Photo: Kayla Bartkowski/Los Angeles Times/Getty Images.
Baby sea otter Sunny, left, and Rey, her adoptive mother, eat at the Aquarium of the Pacific in Long Beach, California. 

I was very near the site of today’s story in late April but didn’t know about it at the time. In any case, my trip to California was short and focused on my brother and his health.

In other circumstance, I know I would have enjoyed meeting the sea otters in today’s article, an orphaned pup called Sunny and her adoptive mother, Rey.

Happy Mother’s Day, Rey!

“Before last month, a young southern sea otter named Rey would never have imagined she would be a mother. That changed when she met Sunny, a pup – about two weeks old – found orphaned and alone on Asilomar state beach on the central coast of California in February. The pairing went off without a hitch.
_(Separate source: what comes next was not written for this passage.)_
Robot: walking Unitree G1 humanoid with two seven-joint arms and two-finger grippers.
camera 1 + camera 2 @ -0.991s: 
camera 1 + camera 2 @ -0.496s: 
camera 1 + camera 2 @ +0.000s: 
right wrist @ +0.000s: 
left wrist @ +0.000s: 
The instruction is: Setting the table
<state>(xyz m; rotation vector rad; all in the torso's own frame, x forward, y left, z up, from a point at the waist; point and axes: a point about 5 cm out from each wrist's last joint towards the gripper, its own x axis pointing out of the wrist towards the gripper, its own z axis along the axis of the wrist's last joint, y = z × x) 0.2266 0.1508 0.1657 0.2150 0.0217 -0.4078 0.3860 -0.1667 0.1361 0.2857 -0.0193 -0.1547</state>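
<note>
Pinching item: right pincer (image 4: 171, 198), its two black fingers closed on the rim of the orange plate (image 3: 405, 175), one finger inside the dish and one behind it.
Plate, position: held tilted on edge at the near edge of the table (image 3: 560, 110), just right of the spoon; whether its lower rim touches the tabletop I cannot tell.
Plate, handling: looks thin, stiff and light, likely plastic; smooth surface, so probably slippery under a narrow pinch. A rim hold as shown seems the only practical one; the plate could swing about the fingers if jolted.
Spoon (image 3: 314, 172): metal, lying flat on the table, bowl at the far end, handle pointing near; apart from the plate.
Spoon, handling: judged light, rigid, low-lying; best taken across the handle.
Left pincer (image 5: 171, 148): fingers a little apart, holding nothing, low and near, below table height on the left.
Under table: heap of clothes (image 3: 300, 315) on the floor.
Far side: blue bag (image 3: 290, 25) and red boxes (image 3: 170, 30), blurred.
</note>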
“The two otters now live as mother and daughter at the Aquarium of the Pacific. They arrived at the facility last month, paired together as part of the facility’s surrogacy program that it runs alongside the Monterey Bay Aquarium. The program, created by the Monterey Bay Aquarium in the 1990s, was launched in Long Beach in 2024. It pairs maternal-age female otters with young, motherless pups who would otherwise not survive on their own in the wild. …

“The aquarium can handle 11 otters at a time, with up to seven in the main tank with rehabilitation pools that can each house two otters. The facility currently has five otters, including two other females that are preparing for surrogate motherhood.

“But Sunny and Rey cannot be released into the wild. Experts say both are already too used to being around people and lack the survival instincts to make it on their own in the ocean. … For Rey, Sunny will be the first pup she raises into adulthood. It’s a full-circle moment for her: about two and a half years old, Rey herself was found stranded. She spent a couple of years at another facility before moving to Long Beach.

“ ‘Ray has far surpassed my expectations of what I thought was gonna happen,’ [Megan Smylie, the sea otter program manager] said. … As a surrogate mom, she is teaching her adopted baby everything she needs to know to fend for herself, regardless of her inability to return to the wild.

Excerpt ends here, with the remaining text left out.